§ Your assignment
Write every line below out again, exactly as given, but leave out the pictures.

───── Available data ─────

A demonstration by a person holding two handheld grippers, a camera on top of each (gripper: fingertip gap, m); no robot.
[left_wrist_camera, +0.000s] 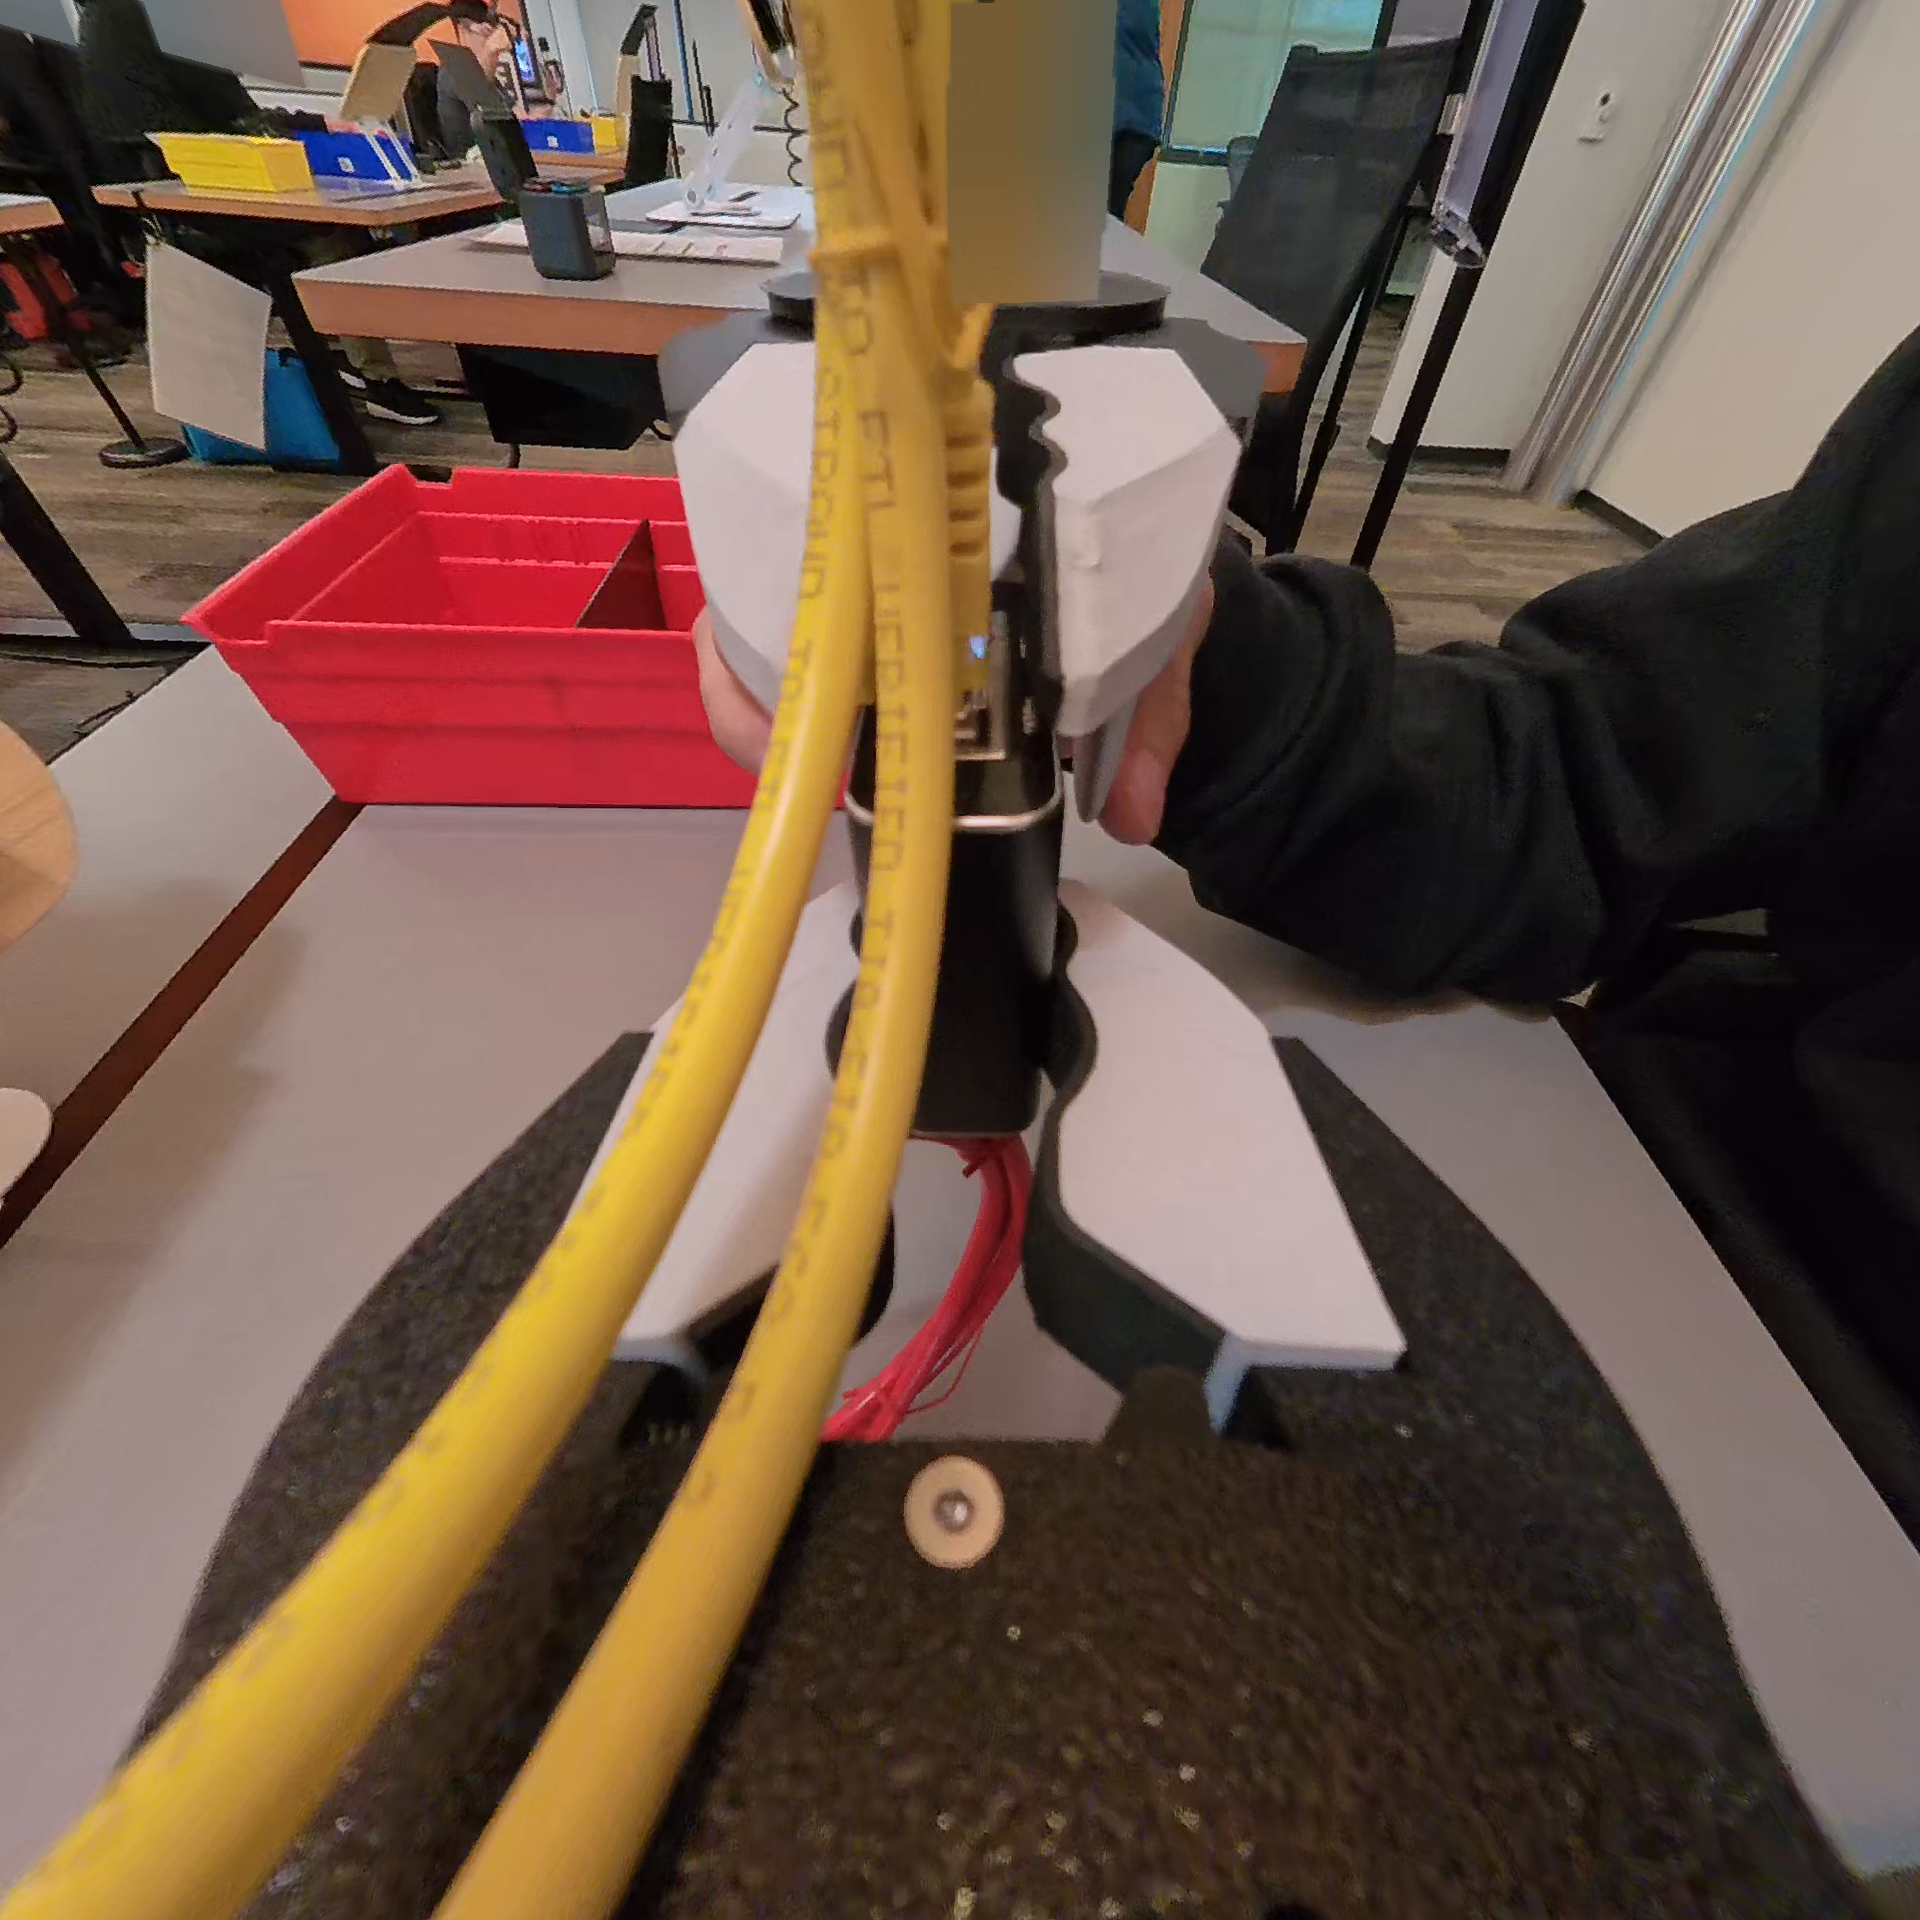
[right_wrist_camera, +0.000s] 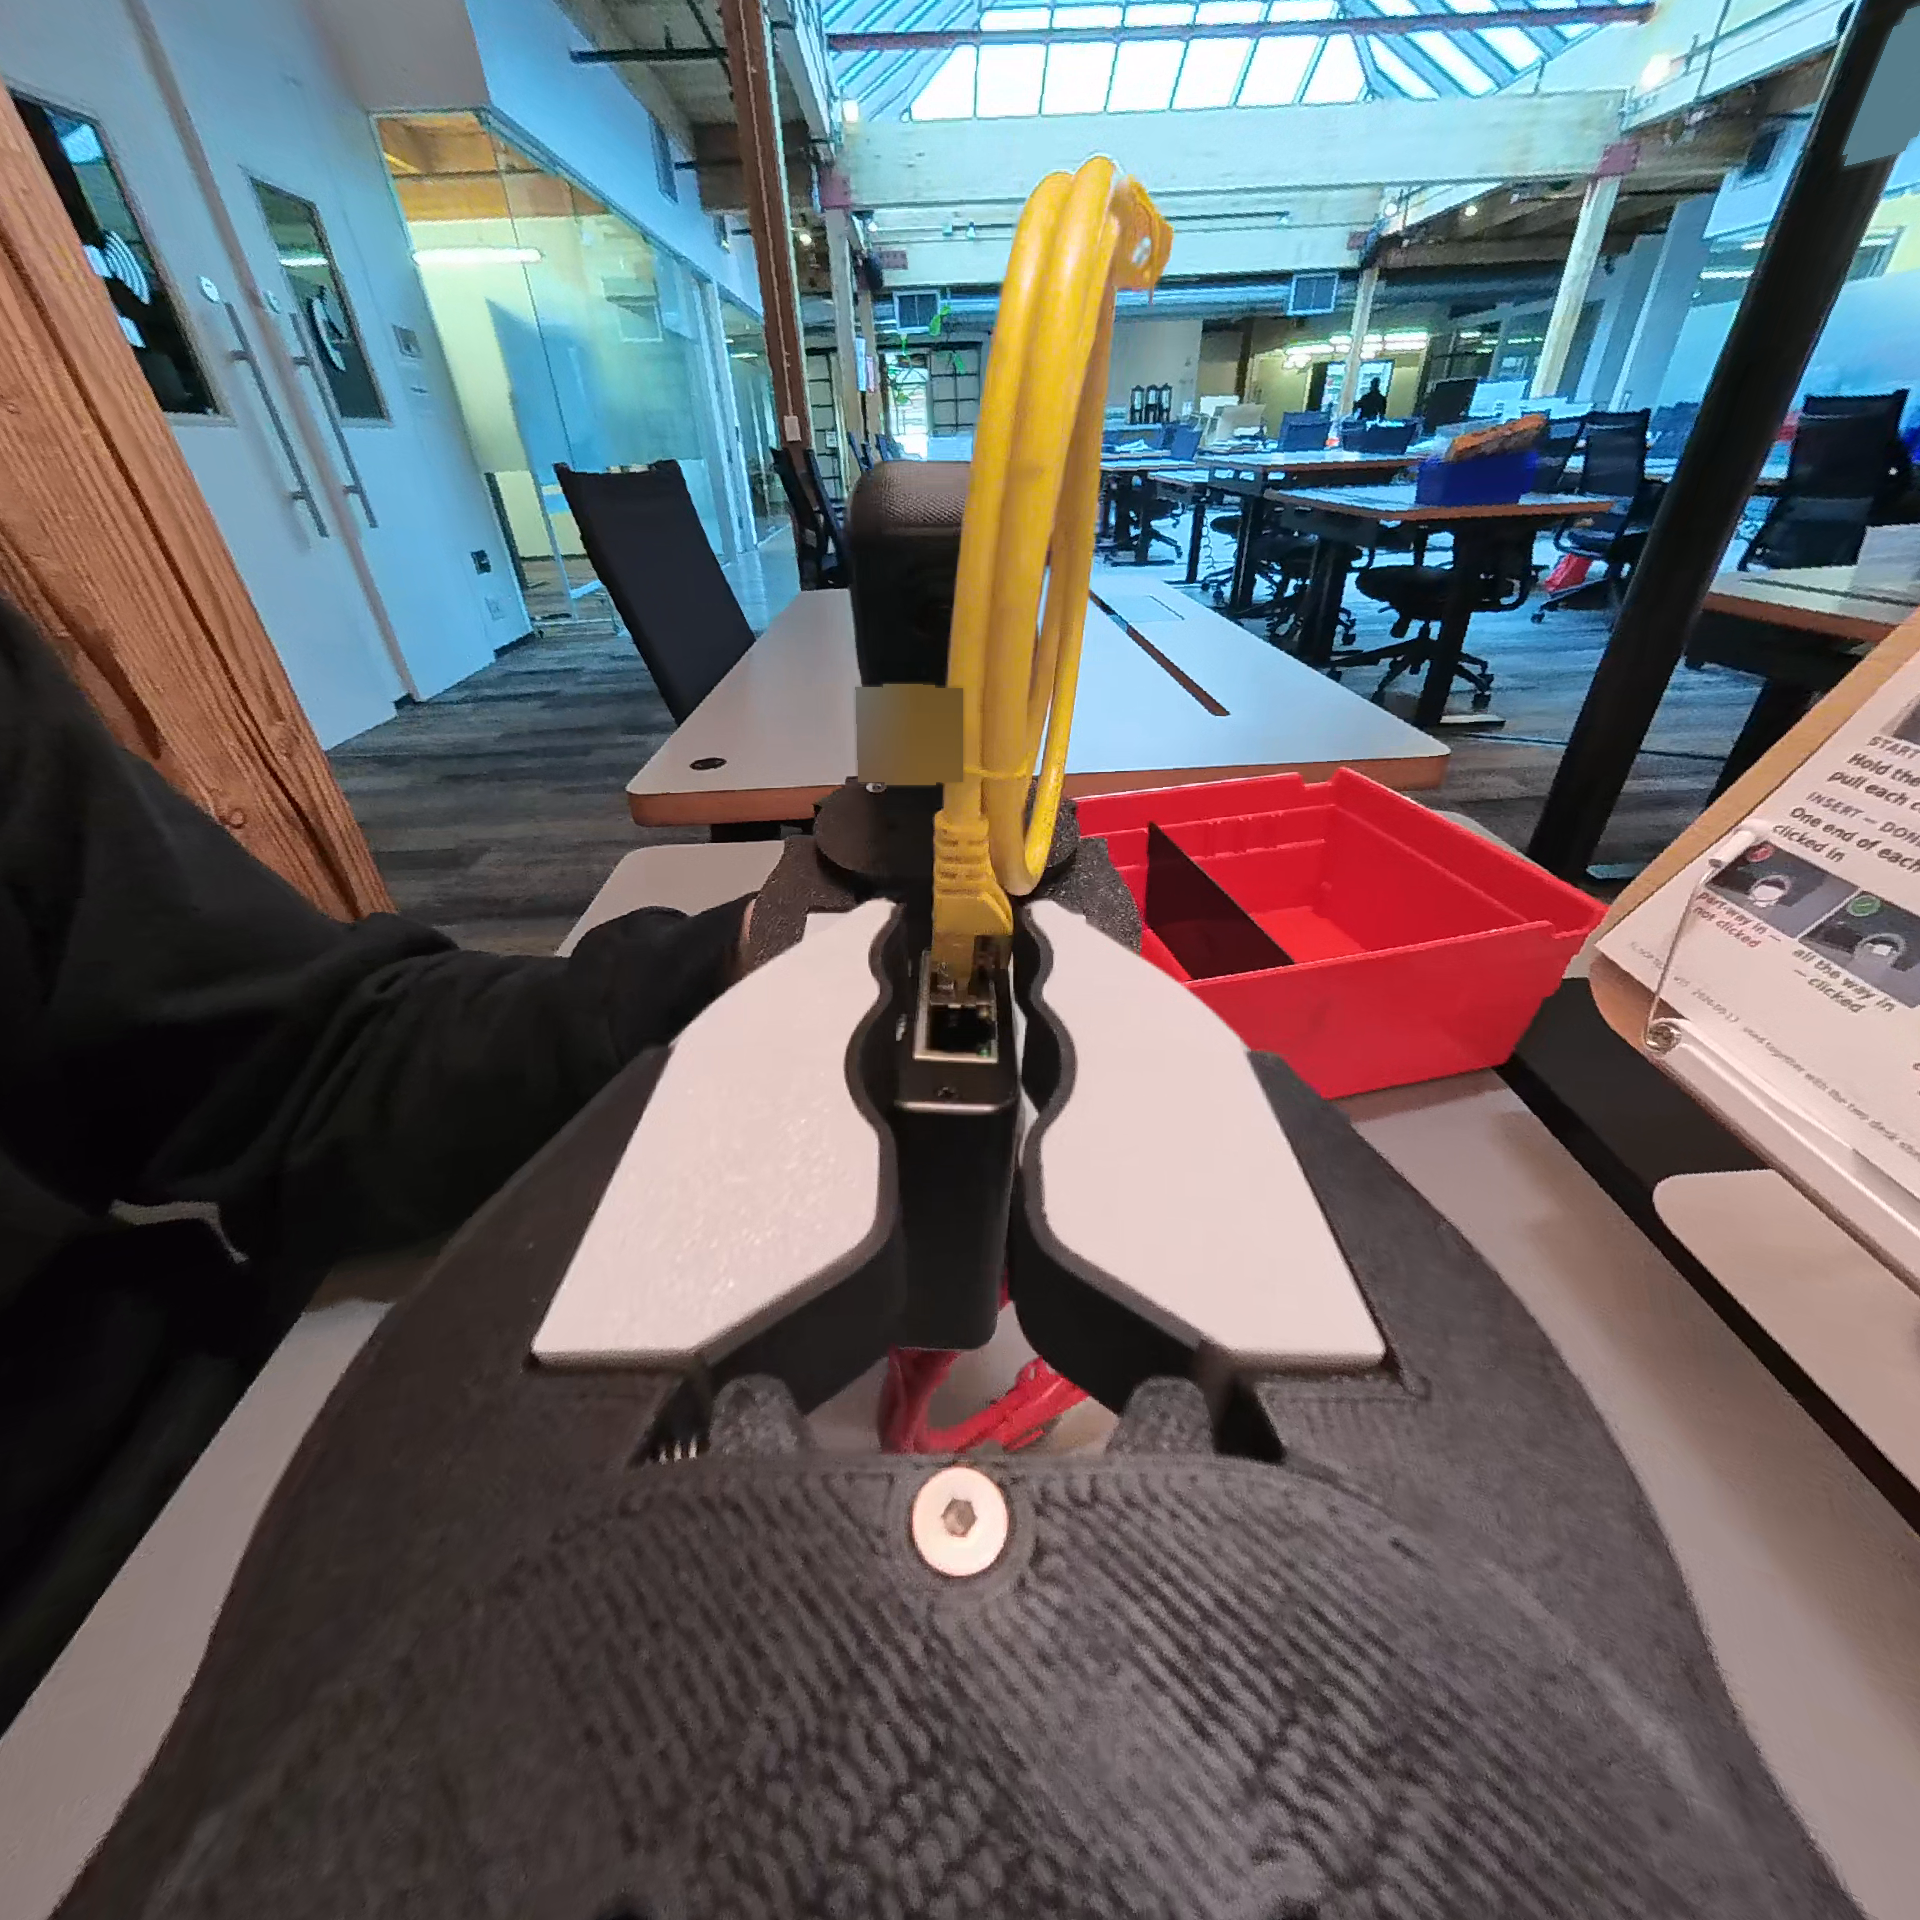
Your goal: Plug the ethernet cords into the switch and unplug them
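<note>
Loops of yellow ethernet cord (left_wrist_camera: pixel 665 1195) sag closest to the lens, draped across the left gripper (left_wrist_camera: pixel 956 914), whose jaws are clenched on the black switch (left_wrist_camera: pixel 987 1018) held between them. A pull could snag that slack and lever the plug sideways (a bent latch tab is my worry).

The right gripper (right_wrist_camera: pixel 961 935) likewise clamps the switch (right_wrist_camera: pixel 956 1164). The yellow plug (right_wrist_camera: pixel 961 894) sits in a port at the jaw tips, with an empty port (right_wrist_camera: pixel 958 1029) just inside them. The tied coil rises high above the jaws and may twist the small, smooth box.
</note>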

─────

§ Your response
A demonstration by a person holding two handheld grippers, a camera on top of each (gripper: fingertip gap, m); no robot.
[left_wrist_camera, +0.000s] 
[right_wrist_camera, +0.000s] 
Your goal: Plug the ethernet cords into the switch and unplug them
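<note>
Loops of yellow ethernet cord (left_wrist_camera: pixel 665 1195) sag closest to the lens, draped across the left gripper (left_wrist_camera: pixel 956 914), whose jaws are clenched on the black switch (left_wrist_camera: pixel 987 1018) held between them. A pull could snag that slack and lever the plug sideways (a bent latch tab is my worry).

The right gripper (right_wrist_camera: pixel 961 935) likewise clamps the switch (right_wrist_camera: pixel 956 1164). The yellow plug (right_wrist_camera: pixel 961 894) sits in a port at the jaw tips, with an empty port (right_wrist_camera: pixel 958 1029) just inside them. The tied coil rises high above the jaws and may twist the small, smooth box.
</note>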

Work on the exercise is now finished.